People say a pregnant woman glows in a beautiful way with love and expectation. I’d always imagined this glow as a kind of aura, but the shine on Sam’s puffy face was only a reflection from a glaze of oil and sweat. “I’m not as energetic in the classroom as I usually am,” she went on. “It’s rubbing off on the students.”
“A teacher must lead by example,” my father remarked.
“So you’ve always said, Mr. P.” She closed her eyes for a moment, as if she were tired. “If you’d like a beer, you can help yourself. Getting me up almost requires a crane.”
“You have beer?” I said.
“I keep it for guests.”
We should have refused out of politeness, but my father immediately went to the kitchen for the beer. Sam rested her hands on her belly and gave me a neutral look. “What have you been doing, Thomas?”
“Working. And sleeping.”
“Me, too.”
“My father moved in with me.”
She laughed. “That must be interesting. Who does the cooking?”
“He’s the cook, of course.” My father returned with two bottles of beer, a bowl of pretzels, and a glass of water. “The master of instant noodles.”

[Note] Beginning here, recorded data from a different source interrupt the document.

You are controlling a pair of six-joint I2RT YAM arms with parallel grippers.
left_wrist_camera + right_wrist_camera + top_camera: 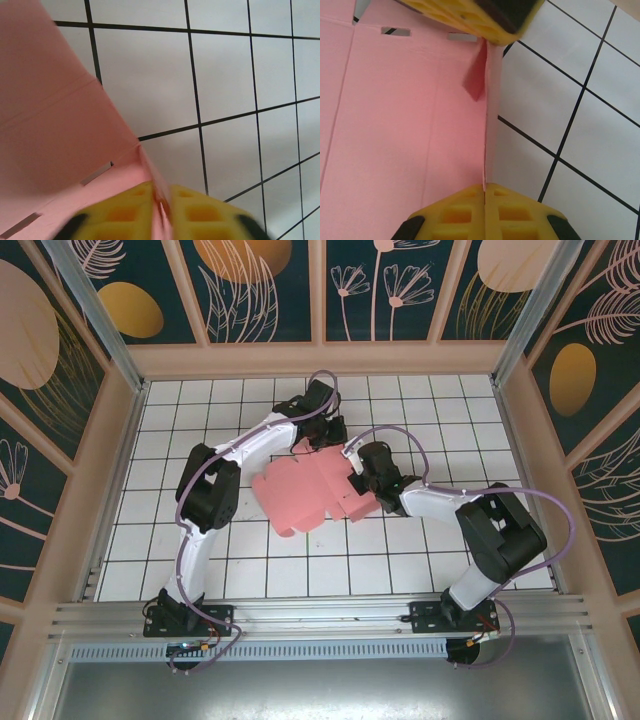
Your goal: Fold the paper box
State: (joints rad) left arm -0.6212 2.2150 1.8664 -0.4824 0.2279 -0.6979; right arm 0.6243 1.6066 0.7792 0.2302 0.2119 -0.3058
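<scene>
Clamped on card, left fingers (pixel 127 212) and right fingers (pixel 462 212) share a job: on the table (pixel 250 570) the paper box (pixel 300 495) lies mostly flat between the arms, its edge flap (pixel 490 115) held upright at both ends, probably to set the crease.

Lab test cell, gridded tabletop (pixel 200 410), aluminium rail (pixel 320 615), patterned walls (pixel 260 290)
</scene>
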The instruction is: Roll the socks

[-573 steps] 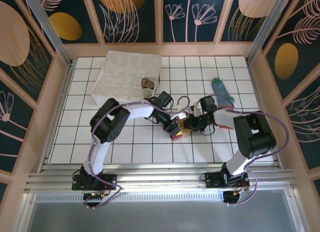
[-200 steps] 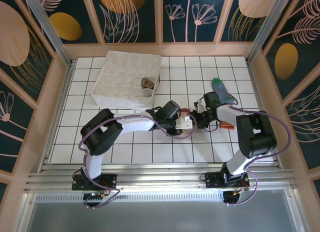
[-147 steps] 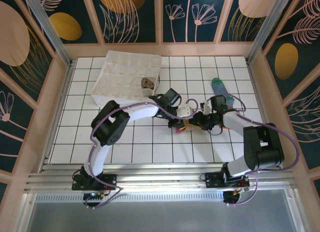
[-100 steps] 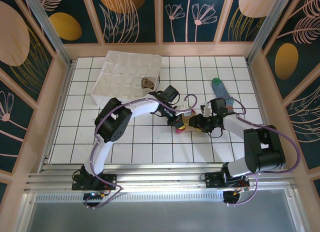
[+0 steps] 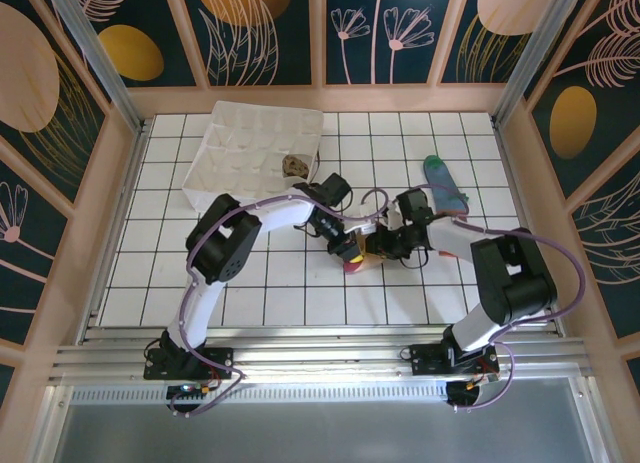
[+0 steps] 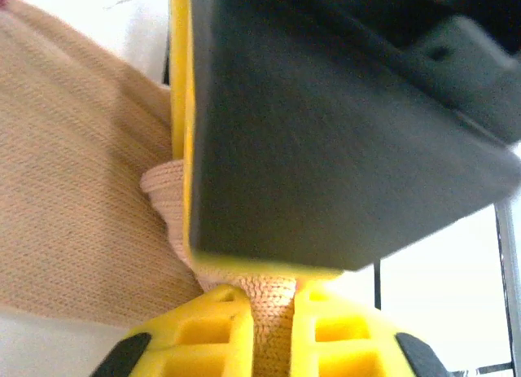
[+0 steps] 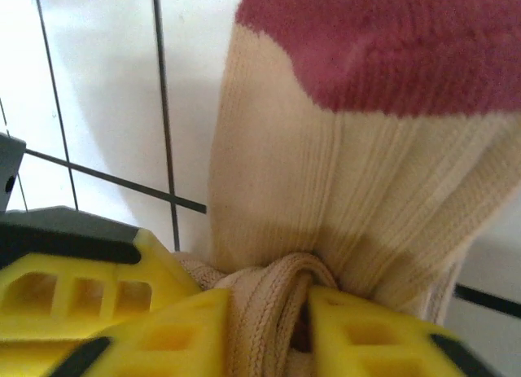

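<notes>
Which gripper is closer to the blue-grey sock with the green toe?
Right. The right gripper, pinching the beige sock, sits toward the bases and left of the blue-grey sock. The left gripper pinches the same beige sock, farther left still.

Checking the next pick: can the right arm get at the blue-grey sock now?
Likely not yet: its claw is shut on the beige sock. The blue-grey sock lies uncovered close by.
</notes>
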### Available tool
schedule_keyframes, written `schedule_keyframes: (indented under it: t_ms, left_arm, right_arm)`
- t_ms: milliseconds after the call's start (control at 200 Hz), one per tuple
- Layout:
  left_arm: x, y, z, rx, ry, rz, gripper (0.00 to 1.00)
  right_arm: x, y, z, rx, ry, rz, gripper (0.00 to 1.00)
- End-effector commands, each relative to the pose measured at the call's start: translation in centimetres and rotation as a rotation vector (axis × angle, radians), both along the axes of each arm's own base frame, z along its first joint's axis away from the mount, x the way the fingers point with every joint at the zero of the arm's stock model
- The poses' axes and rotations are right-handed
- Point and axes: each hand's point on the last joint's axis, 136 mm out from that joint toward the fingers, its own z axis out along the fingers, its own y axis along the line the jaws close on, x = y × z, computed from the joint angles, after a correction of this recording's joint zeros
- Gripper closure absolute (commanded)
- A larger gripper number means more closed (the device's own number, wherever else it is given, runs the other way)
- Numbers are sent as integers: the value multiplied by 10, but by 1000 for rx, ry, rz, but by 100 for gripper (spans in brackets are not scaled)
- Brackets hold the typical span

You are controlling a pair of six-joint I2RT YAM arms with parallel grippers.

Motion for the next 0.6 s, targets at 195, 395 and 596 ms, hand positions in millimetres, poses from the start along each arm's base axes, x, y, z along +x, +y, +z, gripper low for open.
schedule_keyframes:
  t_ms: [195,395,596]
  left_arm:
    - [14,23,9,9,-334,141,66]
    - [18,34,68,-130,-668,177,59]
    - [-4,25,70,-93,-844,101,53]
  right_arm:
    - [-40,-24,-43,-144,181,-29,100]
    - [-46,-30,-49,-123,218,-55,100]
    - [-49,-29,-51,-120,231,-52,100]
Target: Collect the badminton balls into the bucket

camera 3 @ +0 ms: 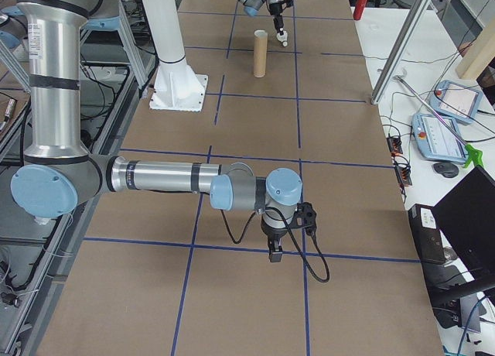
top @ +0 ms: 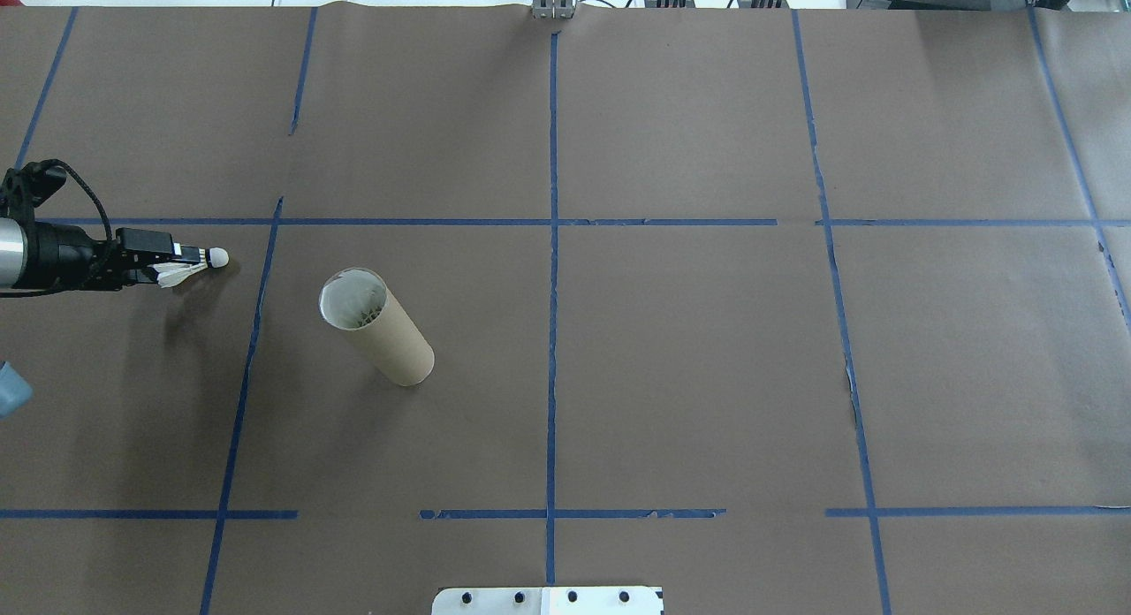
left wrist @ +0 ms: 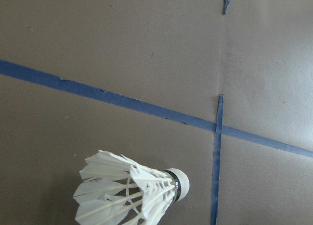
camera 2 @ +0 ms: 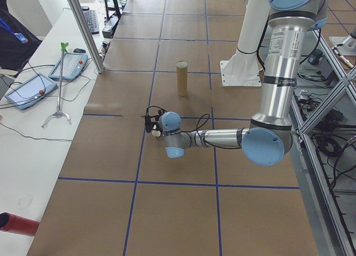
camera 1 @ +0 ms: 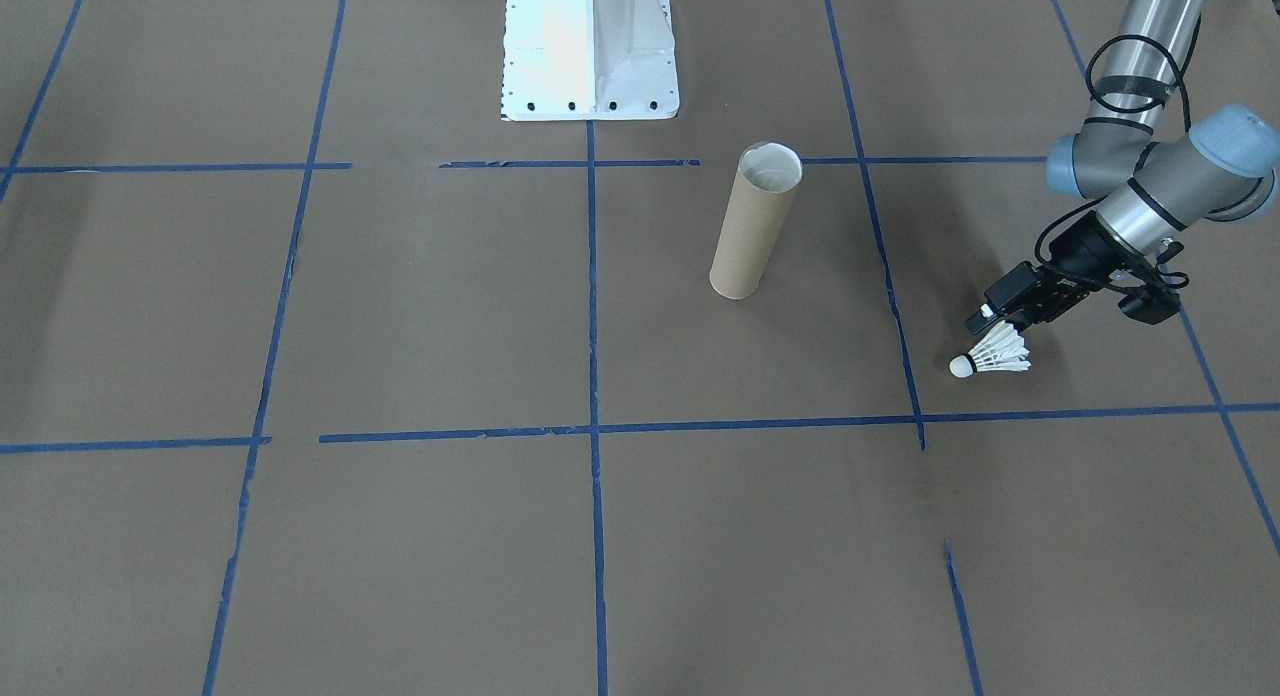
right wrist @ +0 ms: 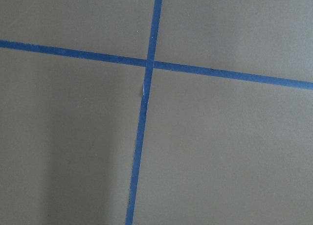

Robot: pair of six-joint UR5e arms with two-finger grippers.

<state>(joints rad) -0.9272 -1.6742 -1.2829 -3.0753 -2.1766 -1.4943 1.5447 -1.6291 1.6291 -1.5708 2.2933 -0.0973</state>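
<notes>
Right now the carry step is in hand: the left gripper has its fingers pinching the feather skirt of the shuttlecock, cork tip pointing away from the wrist. Judging by the shadow below it in the overhead view, the shuttlecock looks lifted off the bench, though height is hard to call. The bucket stands upright w/ its open mouth up, well apart from the gripper, toward the bench centre. Next move, I'd say: swing the shuttlecock over to the tube's mouth, line it up above the narrow opening, tip cork down, then let go; little margin for misalignment. Right gripper shows only in a side view, so can't tell re: its fingers.
</notes>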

“Thanks, Mr. P,” Sam said when my father handed her the glass. “I need to cool down. I’m having a
hot flash.”
We lapsed into silence and watched the show on television, about the cruelty of the meat industry’s practices. When my father broke the silence and complimented her on the house, Sam explained that most of the decorations belonged to her roommate, another teacher who was out for the night. My father pointed the tip of his beer bottle at the television, on top of which was a pipe, carved from teak and in the shape of a dragon with a ball of opium in its mouth. “From where did you buy that?”
“Hue.” She spoke the city’s name with the correct rising accent. “But you can’t actually smoke anything with it.”
“You went to Vietnam?” my father and I said at the same time.
“Last summer. I didn’t teach summer school and went backpacking instead. Sometimes”—she paused—“a girl just needs a vacation.”
“Did you think about me?” I said.
Sam shifted her weight on the couch, uncrossing and crossing her legs, the ankles and calves swollen. “Of course I thought about you.” She smiled at me as if I was one of her students. Then she looked at my father, who was studying the cottage cheese ceiling. “And you, too, Mr. P.”
“I will never go back.” He rapped his bottle of beer on the coffee table. “You do not know the Communists. I know the Communists.”
“They’re not so bad. They just want to move on with their lives.”
My father shook his head emphatically. “You are a foreigner. You know nothing. They take your money and say nice things to you.”